I am a Filipino. In my blood runs the immortal seed of heroes - seed that flowered down the
centuries in deeds of courage and defiance. In my veins yet pulses the same hot blood that sent
Lapulapu to battle against the alien foe that drove Diego Silang and Dagohoy into rebellion
against the foreign oppressor.
That seed is immortal. It is the self-same seed that flowered in the heart of Jose Rizal that
morning in Bagumbayan when a volley of shots put an end to all that was mortal of him and
made his spirit deathless forever; the same that flowered in the hearts of Bonifacio in
Balintawak, of Gergorio del Pilar at Tirad Pass, of Antonio Luna at Calumpit; that bloomed in
flowers of frustration in the sad heart of Emilio Aguinaldo at Palanan, and yet burst fourth
royally again in the proud heart of Manuel L. Quezon when he stood at last on the threshold of
ancient Malacañang Palace, in the symbolic act of possession and racial vindication.

The seed I bear within me is an immortal seed. It is the mark of my manhood, the symbol of
dignity as a human being. Like the seeds that were once buried in the tomb of Tutankhamen
many thousand years ago, it shall grow and flower and bear fruit again. It is the insigne of my
race, and my generation is but a stage in the unending search of my people for freedom and
happiness.
I am a Filipino, child of the marriage of the East and the West. The East, with its languor and
mysticism, its passivity and endurance, was my mother, and my sire was the West that came
thundering across the seas with the Cross and Sword and the Machine. I am of the East, an
eager participant in its struggles for liberation from the imperialist yoke. But I also know that
the East must awake from its centuried sleep, shape of the lethargy that has bound his limbs,
and start moving where destiny awaits.
For, I, too, am of the West, and the vigorous peoples of the West have destroyed forever the
peace and quiet that once were ours. I can no longer live, being apart from those world now
trembles to the roar of bomb and cannon shot. For no man and no nation is an island, but a
part of the main, there is no longer any East and West - only individuals and nations making
those momentous choices that are hinges upon which history resolves.
At the vanguard of progress in this part of the world I stand - a forlorn figure in the eyes of
some, but not one defeated and lost. For through the thick, interlacing branches of habit and
custom above me I have seen the light of the sun, and I know that it is good. I have seen the
light of justice and equality and freedom and my heart has been lifted by the vision of
democracy, and I shall not rest until my land and my people shall have been blessed by these,
beyond the power of any man or nation to subvert or destroy.

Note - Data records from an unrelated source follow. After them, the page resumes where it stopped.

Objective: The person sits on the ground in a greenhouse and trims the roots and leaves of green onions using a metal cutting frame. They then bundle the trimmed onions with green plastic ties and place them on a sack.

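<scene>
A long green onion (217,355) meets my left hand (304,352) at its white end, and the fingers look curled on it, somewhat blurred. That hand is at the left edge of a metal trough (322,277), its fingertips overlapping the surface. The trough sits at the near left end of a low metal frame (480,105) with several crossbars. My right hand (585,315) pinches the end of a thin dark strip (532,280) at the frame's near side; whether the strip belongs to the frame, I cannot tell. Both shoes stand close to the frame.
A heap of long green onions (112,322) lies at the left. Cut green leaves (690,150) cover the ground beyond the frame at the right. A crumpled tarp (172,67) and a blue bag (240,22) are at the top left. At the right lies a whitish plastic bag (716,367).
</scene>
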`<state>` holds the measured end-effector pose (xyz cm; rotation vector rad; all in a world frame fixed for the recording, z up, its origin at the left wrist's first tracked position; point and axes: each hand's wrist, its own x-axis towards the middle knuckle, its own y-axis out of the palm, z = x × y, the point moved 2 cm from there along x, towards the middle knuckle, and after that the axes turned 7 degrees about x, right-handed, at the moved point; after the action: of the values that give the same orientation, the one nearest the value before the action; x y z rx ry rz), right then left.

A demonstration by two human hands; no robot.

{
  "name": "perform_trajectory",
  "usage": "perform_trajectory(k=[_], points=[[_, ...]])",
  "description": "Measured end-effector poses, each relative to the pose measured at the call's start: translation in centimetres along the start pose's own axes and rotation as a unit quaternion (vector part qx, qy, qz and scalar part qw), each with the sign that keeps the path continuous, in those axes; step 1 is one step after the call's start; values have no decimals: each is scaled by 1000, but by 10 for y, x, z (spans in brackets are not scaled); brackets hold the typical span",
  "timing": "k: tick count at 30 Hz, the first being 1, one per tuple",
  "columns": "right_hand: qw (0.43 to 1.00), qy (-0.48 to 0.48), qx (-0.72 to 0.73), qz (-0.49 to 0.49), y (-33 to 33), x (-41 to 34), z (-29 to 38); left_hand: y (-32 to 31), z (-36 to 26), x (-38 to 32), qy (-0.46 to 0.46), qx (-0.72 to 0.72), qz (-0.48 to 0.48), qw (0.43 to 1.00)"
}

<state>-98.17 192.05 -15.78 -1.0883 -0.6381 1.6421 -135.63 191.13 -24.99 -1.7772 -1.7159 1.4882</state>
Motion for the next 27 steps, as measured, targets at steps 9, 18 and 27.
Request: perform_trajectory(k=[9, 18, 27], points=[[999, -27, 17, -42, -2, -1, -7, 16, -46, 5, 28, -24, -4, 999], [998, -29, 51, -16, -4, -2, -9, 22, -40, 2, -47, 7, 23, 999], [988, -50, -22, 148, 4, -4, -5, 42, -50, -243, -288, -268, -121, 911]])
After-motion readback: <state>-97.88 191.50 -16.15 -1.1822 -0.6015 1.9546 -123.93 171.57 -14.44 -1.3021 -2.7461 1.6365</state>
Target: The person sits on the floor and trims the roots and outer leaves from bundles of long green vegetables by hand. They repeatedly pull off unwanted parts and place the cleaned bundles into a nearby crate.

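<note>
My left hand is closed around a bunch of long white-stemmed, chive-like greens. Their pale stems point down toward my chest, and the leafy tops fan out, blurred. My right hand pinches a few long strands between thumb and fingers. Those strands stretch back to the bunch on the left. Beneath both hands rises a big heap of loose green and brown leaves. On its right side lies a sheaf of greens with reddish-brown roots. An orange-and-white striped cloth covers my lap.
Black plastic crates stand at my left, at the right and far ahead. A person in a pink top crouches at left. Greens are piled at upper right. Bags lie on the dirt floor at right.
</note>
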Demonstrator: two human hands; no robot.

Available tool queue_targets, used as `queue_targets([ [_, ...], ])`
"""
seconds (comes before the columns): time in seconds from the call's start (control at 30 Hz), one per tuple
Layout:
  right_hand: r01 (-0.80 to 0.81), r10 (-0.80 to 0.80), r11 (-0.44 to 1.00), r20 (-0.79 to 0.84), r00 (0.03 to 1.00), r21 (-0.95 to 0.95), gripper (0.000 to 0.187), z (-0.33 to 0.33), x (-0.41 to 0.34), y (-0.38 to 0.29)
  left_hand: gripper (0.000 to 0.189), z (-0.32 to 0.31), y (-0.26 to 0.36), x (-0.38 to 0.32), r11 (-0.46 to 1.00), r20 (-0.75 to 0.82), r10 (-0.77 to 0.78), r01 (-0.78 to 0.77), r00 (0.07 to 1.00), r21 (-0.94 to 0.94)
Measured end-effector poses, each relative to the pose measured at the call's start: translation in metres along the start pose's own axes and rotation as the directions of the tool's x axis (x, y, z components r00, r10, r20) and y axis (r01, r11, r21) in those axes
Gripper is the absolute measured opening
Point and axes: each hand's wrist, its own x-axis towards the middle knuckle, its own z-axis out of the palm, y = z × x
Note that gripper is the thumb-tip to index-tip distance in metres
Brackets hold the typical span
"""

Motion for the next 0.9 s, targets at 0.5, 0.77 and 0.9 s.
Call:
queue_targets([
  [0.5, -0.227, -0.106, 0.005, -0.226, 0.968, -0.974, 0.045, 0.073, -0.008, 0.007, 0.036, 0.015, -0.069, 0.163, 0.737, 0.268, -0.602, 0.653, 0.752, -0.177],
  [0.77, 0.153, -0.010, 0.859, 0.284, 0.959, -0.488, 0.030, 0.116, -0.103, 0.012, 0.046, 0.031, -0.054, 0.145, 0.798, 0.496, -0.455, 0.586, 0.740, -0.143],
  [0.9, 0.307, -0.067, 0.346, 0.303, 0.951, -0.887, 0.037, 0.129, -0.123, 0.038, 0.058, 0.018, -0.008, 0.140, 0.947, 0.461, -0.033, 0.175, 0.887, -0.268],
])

I am a Filipino, and this is my inheritance. What pledge shall I give that I may prove worthy of
my inheritance? I shall give the pledge that has come ringing down the corridors of the
centuries, and it shall be compounded of the joyous cries of my Malayan forebears when they
first saw the contours of this land loom before their eyes, of the battle cries that have
resounded in every field of combat from Mactan to Tirad pass, of the voices of my people when
they sing:
Land of the Morning,Child of the sun returning…Ne'er shall invaders Trample thy sacred shore.
Out of the lush green of these seven thousand isles, out of the heartstrings of sixteen million
people all vibrating to one song, I shall weave the mighty fabric of my pledge. Out of the songs
of the farmers at sunrise when they go to labor in the fields; out of the sweat of the hard-bitten
pioneers in Mal-ig and Koronadal; out of the silent endurance of stevedores at the piers and the
ominous grumbling of peasants Pampanga; out of the first cries of babies newly born and the
lullabies that mothers sing; out of the crashing of gears and the whine of turbines in the
factories; out of the crunch of ploughs upturning the earth; out of the limitless patience of
teachers in the classrooms and doctors in the clinics; out of the tramp of soldiers marching, I
shall make the pattern of my pledge:
"I am a Filipino born of freedom and I shall not rest until freedom shall have been added unto
my inheritance - for myself and my children's children - forever.